‘Silent’ spread of polio in New York prompts CDC to consider additional vaccinations for some people

The case was found in Rockland County, which has a surprisingly low polio vaccination rate. Dr. José Romero, director of the CDC’s National Center for Immunization and Respiratory Diseases, noted that most people with polio do not have symptoms and therefore may spread the virus without knowing it.

“There are a number of individuals in the community who have been infected with poliovirus. They are shedding the virus,” he said. “Spread is always a possibility because spread will be silent.”

A team of CDC disease detectives traveled last week from the agency’s headquarters in Atlanta to Rockland County, and they are “pretty nervous” that polio “could get out of control very quickly and we could have a crisis in our hands,” said a health community. leader who has met with the team.

“They’re… what’s the opposite of cautiously optimistic?” said another community leader, a vaccine education expert, who has also met with the CDC team in Rockland County. Both leaders requested anonymity because they are not authorized to speak publicly.

Polio can cause incurable paralysis and death, but most people in the US are protected by vaccination. Others, however, may be vulnerable to the virus for various reasons.

Unvaccinated and undervaccinated people are vulnerable, and polio vaccination rates in Rockland County and neighboring Orange County, north of New York City, are about 60%, compared to 93% throughout the country, at 2 years. Immunocompromised people may be vulnerable even if they are fully vaccinated. Romero said the CDC is considering a variety of options to protect people from polio, including giving children in the area an extra shot of the vaccine, as U.K. health officials are now doing in London, or recommend additional doses to certain groups of adults.

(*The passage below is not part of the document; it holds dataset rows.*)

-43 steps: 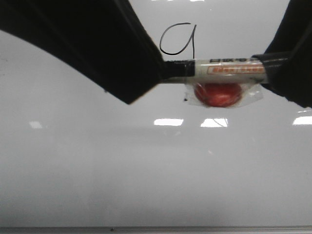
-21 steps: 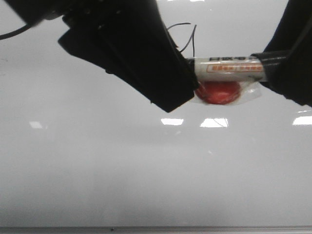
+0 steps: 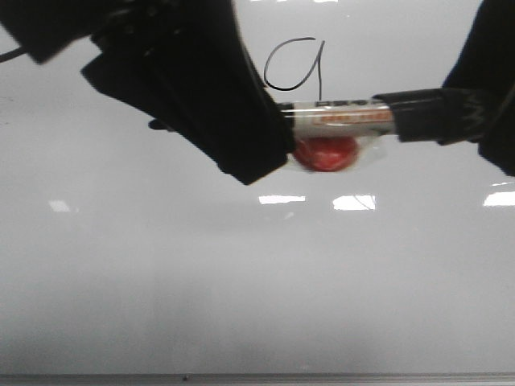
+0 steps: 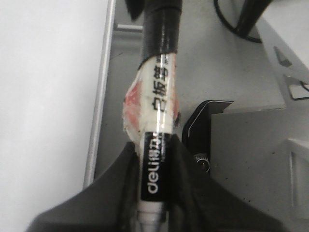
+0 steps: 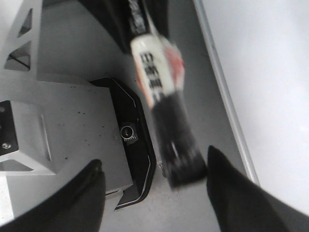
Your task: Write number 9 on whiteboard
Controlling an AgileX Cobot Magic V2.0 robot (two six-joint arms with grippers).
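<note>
The number 9 is drawn in thin black line high on the whiteboard. My left gripper is shut on a white and black marker, which lies level just under the digit with a red lump taped below it. In the left wrist view the fingers clamp the marker. My right gripper is open at the marker's black end. In the right wrist view that black end floats between the spread fingers, touching neither.
The whiteboard's thin metal bottom edge runs along the front. Bright light reflections lie on the board. In the wrist views the grey robot base with a black camera housing sits beside the board edge.
The right gripper has let go of the marker's end and opened. The left gripper has carried the marker a little to the left, and the 9 is uncovered again.
</note>
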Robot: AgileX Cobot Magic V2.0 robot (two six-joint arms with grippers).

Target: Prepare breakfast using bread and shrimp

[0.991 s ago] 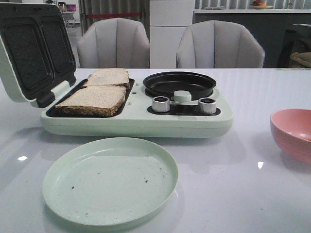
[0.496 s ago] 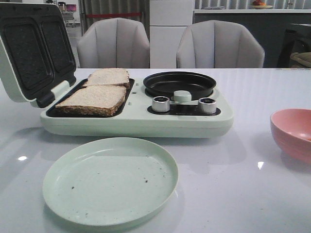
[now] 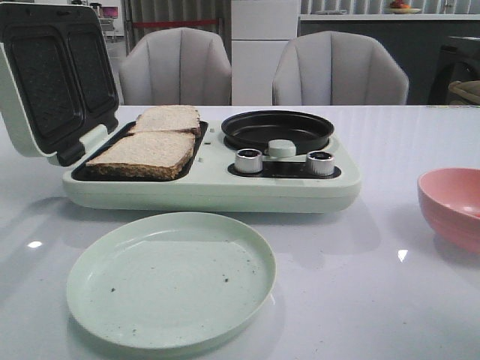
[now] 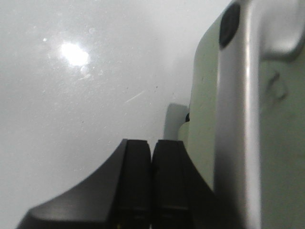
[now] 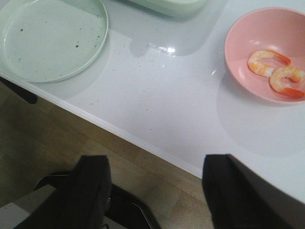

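Observation:
Two slices of bread [image 3: 142, 152] lie side by side on the dark griddle of the pale green breakfast maker [image 3: 210, 191], whose lid [image 3: 52, 82] stands open at the left. Two shrimp [image 5: 267, 64] rest in the pink bowl [image 5: 238, 43] at the table's right. My left gripper [image 4: 151, 160] is shut on nothing, just beside the lid's silver handle [image 4: 233, 119]. My right gripper [image 5: 156, 162] is open and empty, hanging over the table's front edge, short of the bowl. Neither gripper shows in the front view.
A pale green plate [image 3: 171, 279] with dark crumbs sits in front of the maker. A black round pan [image 3: 277, 129] and two silver knobs [image 3: 248, 160] occupy the maker's right half. Two grey chairs [image 3: 176, 67] stand behind the table. The pink bowl [image 3: 450, 202] is near the right edge.
The open lid has shifted very slightly. Bread, plate and bowl have not moved.

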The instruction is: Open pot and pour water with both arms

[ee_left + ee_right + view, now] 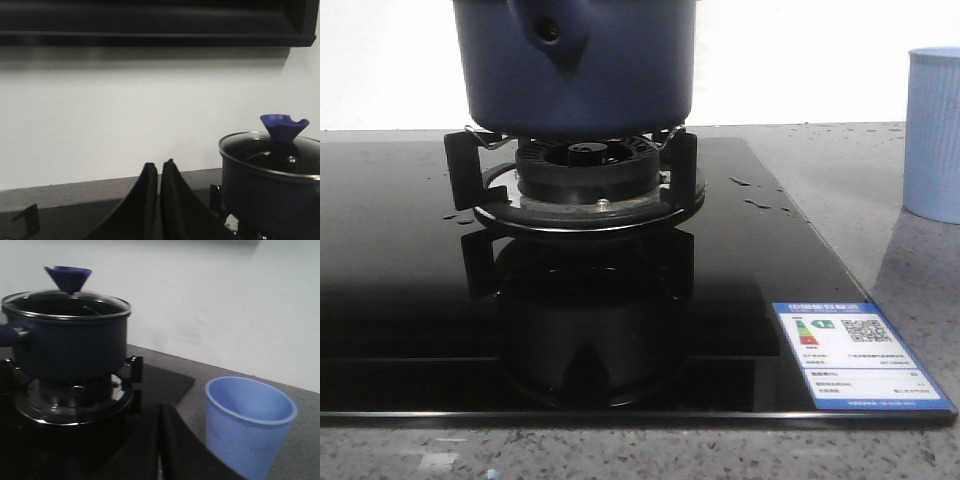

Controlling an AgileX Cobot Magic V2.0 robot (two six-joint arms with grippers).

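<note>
The dark navy-blue pot (575, 70) sits on the burner stand (585, 185) of a black glass hob; its handle stub with a round hole faces the front camera. A glass lid with a blue cone knob (283, 126) covers it; the knob also shows in the right wrist view (68, 278). My left gripper (159, 165) is shut and empty, left of the pot (270, 190) and apart from it. My right gripper (161, 407) is shut and empty, low over the hob between the pot (67, 347) and the pale-blue cup (247, 425). Neither gripper shows in the front view.
The pale-blue ribbed cup (932, 135) stands on the grey counter right of the hob (410, 300). A white wall runs behind. A dark range hood (150, 22) hangs above. Water drops lie on the glass near the burner. A label sticker (855, 360) is at the hob's front right corner.
</note>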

“We’re looking into all aspects of how to deal with this. At this point, we don’t have a definitive answer,” he said.

A ‘silent killer’

The Rockland County polio case is the first case identified in the United States in nearly a decade.

The virus has also been detected in wastewater from Rockland County and neighboring Orange County. The positive samples were genetically related to the individual case, but no other cases have been reported in the US. About 3 out of 4 people infected with polio have no symptoms, but are still able to spread the virus to others, according to the CDC. Among the rest, most have symptoms such as a sore throat or headache that can easily be overlooked or confused with other illnesses. Only a relatively small number, about 1 in 200 infected people, become paralyzed. Some of those who are paralyzed die because they cannot breathe. In the late 1940s, polio outbreaks incapacitated an average of more than 35,000 people a year in the US. A vaccination campaign began in 1955 and cases fell rapidly. Today, a full round of childhood polio vaccines (four doses between 2 months and 6 years) is at least 99% effective, according to the CDC. But in recent decades, some small groups have not vaccinated their children against the virus. One of them is within New York’s ultra-Orthodox Jewish community, including in Rockland County.

Much of the rest of Rockland County’s Jewish religious community has focused on efforts to educate “outliers” who refuse to vaccinate, the community health leader said.

“This is a silent killer, like carbon monoxide, and we don’t know when it’s going to hit us,” he said.

“A press release won’t cut it”

The vaccine educator said the CDC team has been intent on learning the best ways to communicate with members of this community, who tend not to use the Internet and instead get a lot of information from the messaging platform WhatsApp and community newspapers.

This week, Rockland County and local health care providers distributed an infographic in several languages, including Yiddish, that announced, “Polio is spreading in Rockland County.”

The Rockland County vaccine educator said that in meetings with the CDC team, “we talked about the need for messages that resonate, and a press release isn’t going to cut it.”

Dr. Mary Leahy, CEO of Rockland County’s largest health care provider, Bon Secours Charity Health System, a WMCHealth member, has attended meetings with the CDC and said that to get people who don’t vaccinate the your children against polio understand it. the severity of the disease, “I’m addressing the grandparents and great-grandparents who actually lived through the days of polio in the 1940s and 1950s.”

This makes sense to Romero.

“I grew up in Mexico. I saw this disease, the complications,” he said. “I went to school with kids who wore suspenders.”

He said many Americans don’t recognize the “devastating” effects of polio’s “lifelong paralysis.”

“I think most of the American public has never seen a case of polio. People have lost that fear, if you will, of the disease.”

CNN’s Danielle Herman and John Bonifield contributed to this report.